*ASSIGNMENT*. Look through the records below for the line holding "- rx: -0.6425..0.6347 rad". Write it out exactly, with each following line through the line holding "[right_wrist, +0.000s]".

*DATA FOR PROCESSING*.
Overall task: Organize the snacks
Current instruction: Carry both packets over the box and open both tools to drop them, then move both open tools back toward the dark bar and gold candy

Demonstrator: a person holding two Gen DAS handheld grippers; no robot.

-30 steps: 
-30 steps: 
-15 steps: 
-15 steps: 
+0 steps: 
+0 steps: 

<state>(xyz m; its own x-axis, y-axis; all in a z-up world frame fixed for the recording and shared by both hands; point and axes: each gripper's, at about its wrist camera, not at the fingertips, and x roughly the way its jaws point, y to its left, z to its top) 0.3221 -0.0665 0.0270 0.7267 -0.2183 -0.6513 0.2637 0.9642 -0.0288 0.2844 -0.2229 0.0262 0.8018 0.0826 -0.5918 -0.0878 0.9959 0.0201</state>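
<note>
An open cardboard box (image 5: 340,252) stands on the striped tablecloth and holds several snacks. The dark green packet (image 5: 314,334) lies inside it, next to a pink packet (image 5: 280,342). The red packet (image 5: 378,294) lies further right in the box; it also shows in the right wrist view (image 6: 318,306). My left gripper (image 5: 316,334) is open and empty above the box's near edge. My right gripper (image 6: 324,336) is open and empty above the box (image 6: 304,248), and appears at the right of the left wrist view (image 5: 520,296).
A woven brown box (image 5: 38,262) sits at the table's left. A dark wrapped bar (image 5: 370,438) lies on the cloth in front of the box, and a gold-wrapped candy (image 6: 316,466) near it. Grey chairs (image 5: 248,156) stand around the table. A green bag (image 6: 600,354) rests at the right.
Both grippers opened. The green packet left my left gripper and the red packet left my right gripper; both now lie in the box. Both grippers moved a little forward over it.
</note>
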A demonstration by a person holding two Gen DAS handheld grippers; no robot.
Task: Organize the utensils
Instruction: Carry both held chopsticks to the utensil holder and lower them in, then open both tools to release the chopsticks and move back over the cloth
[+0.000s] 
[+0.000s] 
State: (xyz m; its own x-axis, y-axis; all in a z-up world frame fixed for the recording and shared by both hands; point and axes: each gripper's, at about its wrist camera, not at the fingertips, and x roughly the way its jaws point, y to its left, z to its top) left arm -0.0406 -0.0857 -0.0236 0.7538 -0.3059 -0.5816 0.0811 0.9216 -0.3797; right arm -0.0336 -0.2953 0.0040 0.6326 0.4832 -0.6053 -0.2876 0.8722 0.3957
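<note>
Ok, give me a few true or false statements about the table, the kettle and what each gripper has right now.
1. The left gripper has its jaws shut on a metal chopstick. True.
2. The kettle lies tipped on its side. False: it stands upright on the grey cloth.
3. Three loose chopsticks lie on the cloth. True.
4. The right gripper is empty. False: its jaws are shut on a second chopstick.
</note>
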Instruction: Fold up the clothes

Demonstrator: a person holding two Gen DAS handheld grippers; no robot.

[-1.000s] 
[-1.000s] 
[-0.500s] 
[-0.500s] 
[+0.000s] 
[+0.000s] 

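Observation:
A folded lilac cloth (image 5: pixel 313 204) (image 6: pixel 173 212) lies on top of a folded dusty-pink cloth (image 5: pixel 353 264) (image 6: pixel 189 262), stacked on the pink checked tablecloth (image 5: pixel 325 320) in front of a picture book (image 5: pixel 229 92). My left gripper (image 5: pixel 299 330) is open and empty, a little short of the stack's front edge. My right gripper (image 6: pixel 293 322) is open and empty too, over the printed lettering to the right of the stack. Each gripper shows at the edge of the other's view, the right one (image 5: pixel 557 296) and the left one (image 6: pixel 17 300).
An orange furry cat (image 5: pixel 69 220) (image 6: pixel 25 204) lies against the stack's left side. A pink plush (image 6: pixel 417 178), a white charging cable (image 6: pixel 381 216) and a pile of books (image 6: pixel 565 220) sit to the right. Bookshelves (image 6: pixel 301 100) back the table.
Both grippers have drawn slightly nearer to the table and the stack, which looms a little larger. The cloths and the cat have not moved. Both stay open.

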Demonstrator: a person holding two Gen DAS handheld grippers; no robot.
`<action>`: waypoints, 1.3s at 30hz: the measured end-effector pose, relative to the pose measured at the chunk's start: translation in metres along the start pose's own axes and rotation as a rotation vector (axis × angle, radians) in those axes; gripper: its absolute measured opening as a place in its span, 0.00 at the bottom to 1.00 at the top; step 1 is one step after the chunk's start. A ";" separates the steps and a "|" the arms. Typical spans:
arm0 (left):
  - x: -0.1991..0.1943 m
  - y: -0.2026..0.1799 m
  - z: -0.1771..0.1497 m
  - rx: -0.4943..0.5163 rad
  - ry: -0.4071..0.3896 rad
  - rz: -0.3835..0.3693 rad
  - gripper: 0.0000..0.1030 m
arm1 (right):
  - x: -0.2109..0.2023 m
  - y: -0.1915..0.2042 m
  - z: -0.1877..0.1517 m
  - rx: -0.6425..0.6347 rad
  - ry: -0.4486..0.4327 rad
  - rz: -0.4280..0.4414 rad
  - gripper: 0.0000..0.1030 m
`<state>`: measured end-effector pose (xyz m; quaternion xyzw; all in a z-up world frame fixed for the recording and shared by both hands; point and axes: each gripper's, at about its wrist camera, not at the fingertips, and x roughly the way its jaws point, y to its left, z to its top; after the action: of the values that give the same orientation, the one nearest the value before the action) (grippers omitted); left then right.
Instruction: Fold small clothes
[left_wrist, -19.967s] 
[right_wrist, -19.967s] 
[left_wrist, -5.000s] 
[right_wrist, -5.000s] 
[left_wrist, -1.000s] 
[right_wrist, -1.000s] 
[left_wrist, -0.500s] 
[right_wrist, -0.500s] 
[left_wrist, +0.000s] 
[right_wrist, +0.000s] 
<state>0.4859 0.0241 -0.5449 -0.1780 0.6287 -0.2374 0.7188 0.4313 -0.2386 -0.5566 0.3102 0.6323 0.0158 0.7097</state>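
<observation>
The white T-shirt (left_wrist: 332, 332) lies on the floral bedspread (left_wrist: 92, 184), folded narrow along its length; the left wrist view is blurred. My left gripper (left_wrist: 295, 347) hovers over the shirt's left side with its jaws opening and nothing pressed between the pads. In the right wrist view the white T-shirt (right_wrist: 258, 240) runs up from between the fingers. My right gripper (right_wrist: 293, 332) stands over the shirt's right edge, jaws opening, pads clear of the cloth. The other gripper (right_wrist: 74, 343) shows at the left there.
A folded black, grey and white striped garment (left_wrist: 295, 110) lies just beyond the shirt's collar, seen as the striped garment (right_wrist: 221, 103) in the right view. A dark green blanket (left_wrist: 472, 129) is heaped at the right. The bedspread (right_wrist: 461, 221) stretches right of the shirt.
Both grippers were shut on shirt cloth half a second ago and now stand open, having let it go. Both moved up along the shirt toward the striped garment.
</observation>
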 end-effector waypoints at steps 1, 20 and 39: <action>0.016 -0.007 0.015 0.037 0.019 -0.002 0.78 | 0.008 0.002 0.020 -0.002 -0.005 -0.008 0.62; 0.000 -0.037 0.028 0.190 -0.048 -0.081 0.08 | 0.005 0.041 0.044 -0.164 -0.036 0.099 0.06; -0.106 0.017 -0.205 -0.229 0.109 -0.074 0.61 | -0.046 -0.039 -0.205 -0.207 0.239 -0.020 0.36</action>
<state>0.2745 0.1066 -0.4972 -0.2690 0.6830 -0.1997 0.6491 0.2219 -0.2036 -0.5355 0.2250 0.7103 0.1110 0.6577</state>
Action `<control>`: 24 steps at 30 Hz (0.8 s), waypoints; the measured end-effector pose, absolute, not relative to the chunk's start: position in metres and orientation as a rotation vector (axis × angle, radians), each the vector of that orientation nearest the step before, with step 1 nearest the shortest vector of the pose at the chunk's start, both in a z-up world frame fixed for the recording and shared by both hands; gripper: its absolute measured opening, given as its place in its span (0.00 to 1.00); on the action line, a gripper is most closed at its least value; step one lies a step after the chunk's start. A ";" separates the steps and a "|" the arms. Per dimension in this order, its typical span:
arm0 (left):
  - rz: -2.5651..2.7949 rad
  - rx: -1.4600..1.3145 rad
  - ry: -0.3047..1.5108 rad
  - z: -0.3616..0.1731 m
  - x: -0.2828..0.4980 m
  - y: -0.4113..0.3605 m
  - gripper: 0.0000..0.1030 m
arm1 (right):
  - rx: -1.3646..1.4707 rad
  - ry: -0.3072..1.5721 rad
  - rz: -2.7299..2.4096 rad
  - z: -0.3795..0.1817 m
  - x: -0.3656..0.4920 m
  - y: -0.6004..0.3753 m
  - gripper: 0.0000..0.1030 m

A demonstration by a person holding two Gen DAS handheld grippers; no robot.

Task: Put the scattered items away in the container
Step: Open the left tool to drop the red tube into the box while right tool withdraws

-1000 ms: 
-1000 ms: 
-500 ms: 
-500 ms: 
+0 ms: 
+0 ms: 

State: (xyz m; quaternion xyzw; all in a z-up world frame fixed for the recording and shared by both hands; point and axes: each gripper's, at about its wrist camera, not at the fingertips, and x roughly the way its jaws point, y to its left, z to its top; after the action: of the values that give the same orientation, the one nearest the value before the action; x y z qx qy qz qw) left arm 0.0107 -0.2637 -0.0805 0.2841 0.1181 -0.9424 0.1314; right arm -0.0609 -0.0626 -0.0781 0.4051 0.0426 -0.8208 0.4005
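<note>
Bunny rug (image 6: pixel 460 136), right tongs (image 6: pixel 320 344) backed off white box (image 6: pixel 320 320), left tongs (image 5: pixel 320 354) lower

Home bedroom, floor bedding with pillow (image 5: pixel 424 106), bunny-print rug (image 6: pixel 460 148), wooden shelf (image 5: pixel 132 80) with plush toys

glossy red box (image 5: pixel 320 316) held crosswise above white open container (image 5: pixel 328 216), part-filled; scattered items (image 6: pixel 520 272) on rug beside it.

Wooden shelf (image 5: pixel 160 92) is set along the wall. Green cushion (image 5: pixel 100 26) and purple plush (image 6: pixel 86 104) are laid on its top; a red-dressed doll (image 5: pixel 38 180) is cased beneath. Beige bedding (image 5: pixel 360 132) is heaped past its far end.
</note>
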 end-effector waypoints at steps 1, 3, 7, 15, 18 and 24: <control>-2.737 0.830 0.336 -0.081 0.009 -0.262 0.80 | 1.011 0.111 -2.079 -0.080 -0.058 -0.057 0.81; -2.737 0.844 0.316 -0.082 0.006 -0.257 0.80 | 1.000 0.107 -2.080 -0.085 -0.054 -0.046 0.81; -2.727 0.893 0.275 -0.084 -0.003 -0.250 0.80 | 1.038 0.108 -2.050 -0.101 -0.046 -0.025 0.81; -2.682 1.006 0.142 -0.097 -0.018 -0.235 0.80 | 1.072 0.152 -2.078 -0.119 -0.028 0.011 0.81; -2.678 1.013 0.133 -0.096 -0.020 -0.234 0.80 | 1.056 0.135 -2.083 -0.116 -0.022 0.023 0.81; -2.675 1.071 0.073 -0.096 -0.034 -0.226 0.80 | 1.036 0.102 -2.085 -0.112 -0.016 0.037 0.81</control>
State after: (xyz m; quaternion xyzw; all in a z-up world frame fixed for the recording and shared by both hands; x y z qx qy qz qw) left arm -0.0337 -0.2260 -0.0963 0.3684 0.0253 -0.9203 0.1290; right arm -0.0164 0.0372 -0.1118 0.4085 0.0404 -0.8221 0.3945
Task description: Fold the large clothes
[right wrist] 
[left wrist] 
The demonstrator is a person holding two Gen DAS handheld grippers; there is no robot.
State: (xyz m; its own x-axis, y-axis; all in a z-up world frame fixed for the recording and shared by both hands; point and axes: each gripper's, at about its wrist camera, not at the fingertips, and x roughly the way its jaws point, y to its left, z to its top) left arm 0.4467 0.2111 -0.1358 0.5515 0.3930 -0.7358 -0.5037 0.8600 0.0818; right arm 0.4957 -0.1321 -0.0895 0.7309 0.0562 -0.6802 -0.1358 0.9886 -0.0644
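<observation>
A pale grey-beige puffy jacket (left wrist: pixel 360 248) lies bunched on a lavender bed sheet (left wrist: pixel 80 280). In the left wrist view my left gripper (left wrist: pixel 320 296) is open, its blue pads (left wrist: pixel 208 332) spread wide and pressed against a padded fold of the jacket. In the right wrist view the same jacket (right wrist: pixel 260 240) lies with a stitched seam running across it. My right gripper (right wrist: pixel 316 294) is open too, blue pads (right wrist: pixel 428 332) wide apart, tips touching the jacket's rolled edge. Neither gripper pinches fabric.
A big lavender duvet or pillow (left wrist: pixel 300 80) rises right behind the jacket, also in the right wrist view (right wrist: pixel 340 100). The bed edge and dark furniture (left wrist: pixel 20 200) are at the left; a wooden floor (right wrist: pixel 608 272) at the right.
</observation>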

*WORKED SOLUTION*.
  - rx: -0.6425..0.6347 rad
  - ry: -0.4486..0.4327 rad
  - rz: -0.4280..0.4414 rad
  - gripper: 0.0000..0.1030 m
`<state>`: measured end-effector pose (xyz m; quaternion xyzw; all in a z-up world frame fixed for the recording and shared by both hands; point and axes: each gripper's, at about its wrist camera, not at the fingertips, and x roughly the way its jaws point, y to its left, z to its top; after the action: of the values that give the same orientation, the one nearest the value before the action) (grippers omitted); left then right.
Instruction: Fold small clothes
[left_wrist, -19.967s] 
[right_wrist, -19.967s] 
[left_wrist, -5.000s] 
[right_wrist, -5.000s] 
[left_wrist, -1.000s] 
[right_wrist, -1.000s] 
[left_wrist, -0.500s] 
[right_wrist, -0.500s] 
[left_wrist, +0.000s] 
[right_wrist, +0.000s] 

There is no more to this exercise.